This example shows how to calculate the $\text{GALI}_k$ indicator for the Fermi-Pasta-Ulam system using an adaptive integrator.


In [1]:
# Import libraries
import numpy as np
from numba import cuda, float64
import math
import time
import sys
import os
try:
    from chaoticus import (create_solver_kernel_adaptive_variational,
                                 calc_GALI)
except ImportError:
    print("Error: Could not import functions from 'chaoticus.py'.")
    print("Make sure the file exists and is in the correct path.")
    sys.exit(1)

The Fermi-Pasta-Ulam system Hamiltonian is given by:

$$
    \mathcal{H}(\boldsymbol{q}, \boldsymbol{p}, k, \alpha, \beta) = \sum_{i = 1}^{N} \dfrac{p^2_{i}}{2} + \dfrac{k}{2} \sum_{i = 1}^{N} \left( q_{i+1} - q_{i} \right)^2 + \dfrac{\alpha}{3} \sum_{i = 1}^{N} \left( q_{i+1} - q_{i} \right)^3 + \dfrac{\beta}{4} \sum_{i = 1}^{N} \left( q_{i+1} - q_{i} \right)^4
$$
where $N$ is the number of particles (DoF of the system), $q_i$ and $p_i$ are the position and momentum of the $i$-th particle, $k$ models the linear interaction, $\alpha$ and $\beta$ are the nonlinear coefficients.

Hamilton's equations of motion are:
$$
    \begin{cases}
        \dot{q}_i &= \frac{\partial \mathcal{H}}{\partial p_i} = p_i \\[.2cm]
        \dot{p}_i &= - \frac{\partial \mathcal{H}}{\partial q_i} = - k \left[ \Delta q_i - \Delta q_{i+1} \right] - \alpha \left[ (\Delta q_i)^2 - (\Delta q_{i+1})^2 \right] - \beta \left[ (\Delta q_i)^3 - (\Delta q_{i+1})^3 \right]
    \end{cases}
$$
with $\Delta q_i = q_i - q_{i-1}$ and $\Delta q_{i+1} = q_{i+1} - q_{i}$.

For this system, the variational equations are:

$$
    \begin{cases}
        \dot{\delta q}_i &= \delta p_i \\
        \dot{\delta p}_i &= - \sum_{j = 1}^{N} \dfrac{\partial^{2} \mathcal{H}}{\partial q_i \partial q_j} \delta q_j
    \end{cases}
$$
and three possible cases for the second partial derivative of the Hamiltonian are:

$$
    \begin{cases}
        \dfrac{\partial^2 \mathcal{H}}{\partial q^2_{i}} &= 2k + 2\alpha \left( \Delta q_i + \Delta q_{i+1} \right) + 3\beta \left[ \left( \Delta q_i \right)^2 + \left( \Delta q_{i+1} \right)^2 \right] \\[.5cm]
        \dfrac{\partial^2 \mathcal{H}}{\partial q_{i} \partial q_{i-1}} &= - \left[ k + 2\alpha \Delta q_i + 3\beta \left( \Delta q_i \right)^2 \right] \\[.5cm]
        \dfrac{\partial^2 \mathcal{H}}{\partial q_{i} \partial q_{i+1}} &= - \left[ k + 2\alpha \Delta q_{i+1} + 3\beta \left( \Delta q_{i+1} \right)^2 \right]
    \end{cases}
$$

Once the $k$ deviation vectors are computed, the $\text{GALI}_k$ indicator is given by the product of the singular values of the matrix whose columns are the deviation vectors.

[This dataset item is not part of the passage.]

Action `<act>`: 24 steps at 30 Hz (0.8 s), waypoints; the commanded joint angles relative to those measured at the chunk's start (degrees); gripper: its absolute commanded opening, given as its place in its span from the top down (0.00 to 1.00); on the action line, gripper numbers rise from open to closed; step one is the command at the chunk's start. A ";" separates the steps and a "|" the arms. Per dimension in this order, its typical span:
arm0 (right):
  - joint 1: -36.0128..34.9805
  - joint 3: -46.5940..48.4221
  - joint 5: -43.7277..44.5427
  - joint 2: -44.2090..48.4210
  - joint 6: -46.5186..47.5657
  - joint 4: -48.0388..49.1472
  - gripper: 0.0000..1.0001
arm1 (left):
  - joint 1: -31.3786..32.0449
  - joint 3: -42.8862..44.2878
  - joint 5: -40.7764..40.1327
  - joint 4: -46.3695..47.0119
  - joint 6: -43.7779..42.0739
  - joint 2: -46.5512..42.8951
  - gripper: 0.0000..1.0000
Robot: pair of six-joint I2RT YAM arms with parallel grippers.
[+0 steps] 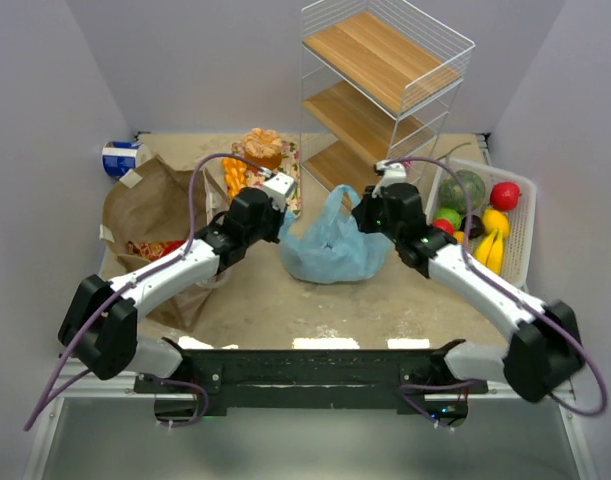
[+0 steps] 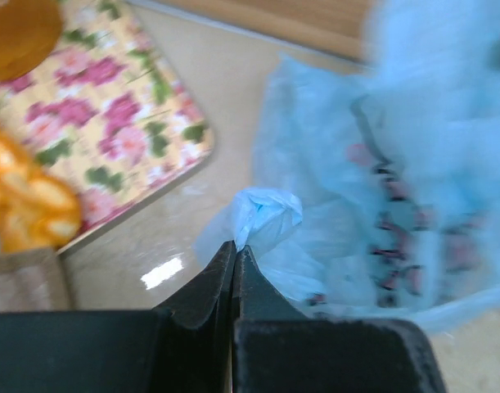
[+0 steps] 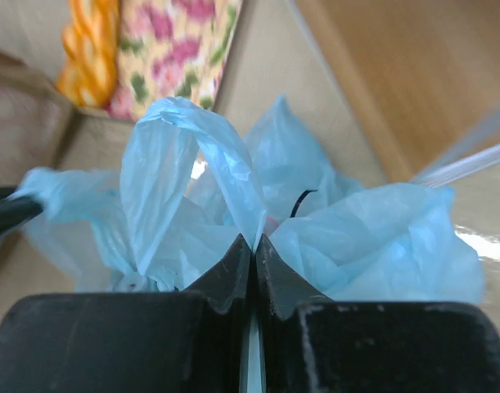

Note that there are other ways to compute the $\text{GALI}_k$ indicator, but this is probably the most straightforward one.

One theoretical results that might be helpful in some scenarios is that SALI and $\text{GALI}_2$ are equivalent. However, it has recentrly been shown that $\text{GALI}_2$, and even $\text{GALI}_3$, might not be enough for a correct classifaction, specialliy in dissipative systems.

In [2]:
"""
Define the Hamiltonian function
"""
def Hamiltonian(q, p, N, k, a, b):
    T = 0.0
    for i in range(N):
        T += 0.5 * p[i]**2
    V = 0.0
    qi_prev = 0.0
    for i in range(N):
        diff = q[i] - qi_prev
        V += 0.5 * k * diff**2 + (a/3.0) * diff**3 + (b/4.0) * diff**4
        qi_prev = q[i]
    diff = 0.0 - qi_prev
    V += 0.5 * k * diff**2 + (a/3.0) * diff**3 + (b/4.0) * diff**4
    return T + V

"""
Define auxiliary functions for intermediate calculations
"""
@cuda.jit(device=True, inline=True)
def partial_diag(qi, qi_m1, qi_p1, k, a, b):
    # Compute the differences once.
    d_left = qi - qi_m1
    d_right = qi_p1 - qi
    return 2.0 * k + 2.0 * a * (d_left + d_right) + 3.0 * b * (d_left * d_left + d_right * d_right)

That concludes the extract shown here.